Record
stratospheric ozone loss in the arctic in spring of 2011
Record
stratospheric ozone loss in the arctic in spring of 2011
Geneva, 5 April
2011 GENEVA 5 APRIL 2011 (WMO) — Depletion of the ozone layer- the shield that
protects life on Earth from harmful levels of ultraviolet rays - has reached an
unprecedented level over the Arctic this spring because of the continuing
presence of ozone-depleting substances in the atmosphere and a very cold winter
in the stratosphere. The stratosphere is the second major layer of the Earth’s
atmosphere, just above the troposphere.
The record loss
is despite an international agreement which has been very successful in cutting
production and consumption of ozone destroying chemicals. Because of the long
atmospheric lifetimes of these compounds it will take several decades before
their concentrations are back down to pre-1980 levels, the target agreed in the
Montreal Protocol on Substances that Deplete the Ozone Layer.
Observations from
the ground and from balloons over the Arctic region as well as from satellites
show that the Arctic region has suffered an ozone column loss of about 40% from
the beginning of the winter to late March. The highest ozone loss previously
recorded was about 30% over the entire winter.
In Antarctica the
so-called ozone hole is an annually recurring winter/spring phenomenon due to
the existence of extremely low temperatures in the stratosphere. In the Arctic
the meteorological conditions vary much more from one year to the next and the
temperatures are always warmer than over Antarctica. Hence, some Arctic winters
experience almost no ozone loss, whereas cold stratospheric temperatures in the
Arctic lasting beyond the polar night can occasionally lead to substantial ozone
loss.
Even though this
Arctic winter was warmer than average at ground level, it was colder in the
stratosphere than for a normal Arctic winter.
This animation
shows, from 20 February until 4 April, the ozone abundance in the lower
stratosphere where ozone depletion is most intense. The smaller globe shows
values reached in a more common year (2010). One sees that this "ozone
hole" reached Scandinavia at the end of March .
The data comes from ECMWF and is generated for the European project MACC, in
which BIRA-IASB is in charge of the stratospheric ozone service. These results
combine several satellite instruments within a new "chemical weather"
model named IFS-MOZART and developed by ECMWF and the Jülich Research Centre.
The 3-D fields were then interpolated to the 470K isentropic level in order to
follow the vertical movements of the air masses in the lower stratosphere.
Unprecedented
but not unexpected
Although the
degree of Arctic ozone destruction in 2011 is unprecedented, it is not
unexpected. Ozone scientists have foreseen that significant Arctic ozone loss is
possible in the case of a cold and stable Arctic stratospheric winter.

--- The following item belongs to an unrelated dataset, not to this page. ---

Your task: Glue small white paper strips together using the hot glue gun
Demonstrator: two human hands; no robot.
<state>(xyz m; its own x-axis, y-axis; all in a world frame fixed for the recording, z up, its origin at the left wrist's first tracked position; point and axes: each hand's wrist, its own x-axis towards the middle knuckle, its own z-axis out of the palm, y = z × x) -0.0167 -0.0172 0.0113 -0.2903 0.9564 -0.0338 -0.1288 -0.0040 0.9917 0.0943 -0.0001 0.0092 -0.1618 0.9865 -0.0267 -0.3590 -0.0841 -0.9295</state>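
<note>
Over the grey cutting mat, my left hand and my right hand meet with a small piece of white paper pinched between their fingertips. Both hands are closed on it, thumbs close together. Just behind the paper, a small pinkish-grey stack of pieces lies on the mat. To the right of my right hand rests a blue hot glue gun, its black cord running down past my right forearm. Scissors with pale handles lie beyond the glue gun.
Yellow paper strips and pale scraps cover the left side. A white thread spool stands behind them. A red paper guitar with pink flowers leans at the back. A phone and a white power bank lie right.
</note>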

Stratospheric ozone depletion occurs over the polar regions when temperatures
drop below -78°C. At such low temperatures clouds form in the stratosphere.
Chemical reactions that convert innocuous reservoir gases (e.g. hydrochloric
acid) into active ozone depleting gases take place on the clouds particles. The
result is rapid destruction of ozone if sunlight is present.
Ozone depleting
substances such as chlorofluorocarbons (CFCs) and halons, once present in
refrigerators, spray cans and fire extinguishers, have been phased out under the
Montreal Protocol. Thanks to this international agreement, the ozone layer
outside the polar regions is projected to recover to its pre1980 levels around
2030-2040 according to the WMO/UNEP Scientific Assessment of Ozone Depletion
(see link below). In contrast, the springtime ozone layer over the Antarctic is
expected to recover around 2045-60, and in the Arctic it will probably recover
one or two decades earlier.
Without the
Montreal Protocol, this year’s ozone destruction would most likely have been
worse. The slow recovery of the ozone layer is due to the fact that
ozone-depleting substances stay in the atmosphere for several decades. In the
polar regions the drop in ozone depleting gases is 10% of what is required to
return to the 1980 benchmark level.
Global
Atmosphere Watch
“The Arctic
stratosphere continues to be vulnerable to ozone destruction caused by
ozone-depleting substances linked to human activities,” said WMO
Secretary-General Michel Jarraud. “The degree of ozone loss experienced in any
particular winter depends on the meteorological conditions. The 2011 ozone loss
shows that we have to remain vigilant and keep a close eye on the situation in
the Arctic in the coming years,” he said.
“WMO’s Global
Atmosphere Watch Network has many stations in the Arctic and helps us to obtain
an early warning in case of low ozone and intense UV radiation.”
If the ozone
depleted area moves away from the pole and towards lower latitudes one can
expect increased ultraviolet (UV) radiation as compared to the normal for the
season. As the solar elevation at noon increases over the next weeks, regions
affected by the ozone depletion will experience higher than normal UV radiation.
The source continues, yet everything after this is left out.